§ **What you are asked to do**: Each line of the listing below containing the word "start" should be returned.

§ **Data provided**:
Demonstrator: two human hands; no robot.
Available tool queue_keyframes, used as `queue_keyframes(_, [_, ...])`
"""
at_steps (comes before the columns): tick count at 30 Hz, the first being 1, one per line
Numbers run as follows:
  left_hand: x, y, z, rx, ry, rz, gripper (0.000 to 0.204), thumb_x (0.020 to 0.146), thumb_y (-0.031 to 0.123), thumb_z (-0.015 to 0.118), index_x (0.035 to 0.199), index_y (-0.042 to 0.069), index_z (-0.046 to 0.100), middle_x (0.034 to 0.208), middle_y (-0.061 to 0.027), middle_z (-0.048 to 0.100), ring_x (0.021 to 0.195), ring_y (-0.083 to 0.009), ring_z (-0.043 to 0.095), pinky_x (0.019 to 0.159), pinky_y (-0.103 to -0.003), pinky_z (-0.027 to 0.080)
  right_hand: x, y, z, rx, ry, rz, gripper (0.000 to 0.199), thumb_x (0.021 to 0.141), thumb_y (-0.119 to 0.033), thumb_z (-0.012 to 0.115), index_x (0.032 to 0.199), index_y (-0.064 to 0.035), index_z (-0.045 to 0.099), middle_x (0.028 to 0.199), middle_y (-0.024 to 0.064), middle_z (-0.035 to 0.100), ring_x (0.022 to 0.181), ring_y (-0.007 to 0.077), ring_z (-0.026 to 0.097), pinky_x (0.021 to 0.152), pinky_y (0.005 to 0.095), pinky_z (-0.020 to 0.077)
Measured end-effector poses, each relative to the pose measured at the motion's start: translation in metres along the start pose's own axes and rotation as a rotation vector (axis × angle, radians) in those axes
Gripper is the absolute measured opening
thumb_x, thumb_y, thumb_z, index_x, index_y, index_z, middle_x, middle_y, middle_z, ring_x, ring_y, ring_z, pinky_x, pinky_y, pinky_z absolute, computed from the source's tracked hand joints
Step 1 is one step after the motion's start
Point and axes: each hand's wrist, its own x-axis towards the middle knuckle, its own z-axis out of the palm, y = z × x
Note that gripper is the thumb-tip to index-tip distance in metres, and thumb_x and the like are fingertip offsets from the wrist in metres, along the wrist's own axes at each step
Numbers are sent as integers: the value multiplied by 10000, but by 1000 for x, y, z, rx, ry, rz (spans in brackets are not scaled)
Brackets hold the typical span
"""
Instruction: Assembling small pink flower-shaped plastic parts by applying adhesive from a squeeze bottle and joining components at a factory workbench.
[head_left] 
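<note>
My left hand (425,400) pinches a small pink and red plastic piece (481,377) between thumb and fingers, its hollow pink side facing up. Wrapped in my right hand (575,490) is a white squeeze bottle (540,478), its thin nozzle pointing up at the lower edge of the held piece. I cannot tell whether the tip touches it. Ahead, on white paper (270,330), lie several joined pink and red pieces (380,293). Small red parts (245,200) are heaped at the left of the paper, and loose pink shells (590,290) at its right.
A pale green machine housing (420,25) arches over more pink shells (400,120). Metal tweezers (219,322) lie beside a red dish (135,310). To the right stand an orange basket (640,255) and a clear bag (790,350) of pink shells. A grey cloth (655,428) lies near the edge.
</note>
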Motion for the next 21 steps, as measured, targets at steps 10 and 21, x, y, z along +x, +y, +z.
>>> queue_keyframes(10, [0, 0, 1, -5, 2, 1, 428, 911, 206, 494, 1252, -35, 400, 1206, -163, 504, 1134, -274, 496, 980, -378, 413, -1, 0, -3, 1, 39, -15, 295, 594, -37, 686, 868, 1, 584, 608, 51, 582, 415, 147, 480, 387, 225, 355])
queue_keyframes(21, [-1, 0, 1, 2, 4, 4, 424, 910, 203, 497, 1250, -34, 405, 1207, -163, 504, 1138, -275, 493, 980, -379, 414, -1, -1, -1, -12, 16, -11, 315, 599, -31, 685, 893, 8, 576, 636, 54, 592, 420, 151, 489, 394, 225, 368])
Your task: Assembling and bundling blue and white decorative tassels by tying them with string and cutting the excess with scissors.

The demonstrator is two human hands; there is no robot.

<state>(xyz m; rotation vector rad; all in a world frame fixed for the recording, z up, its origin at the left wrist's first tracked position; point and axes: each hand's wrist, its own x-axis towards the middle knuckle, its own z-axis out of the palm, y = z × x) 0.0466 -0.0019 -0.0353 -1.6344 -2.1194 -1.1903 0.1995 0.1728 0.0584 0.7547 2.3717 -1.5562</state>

§ **Problem solution**:
Measured end-effector poses, each relative to the pose measured at the motion's start: translation in metres along the start pose's own axes and rotation as a rotation vector (axis × angle, radians) in those axes
Step 1 is one step after the motion's start

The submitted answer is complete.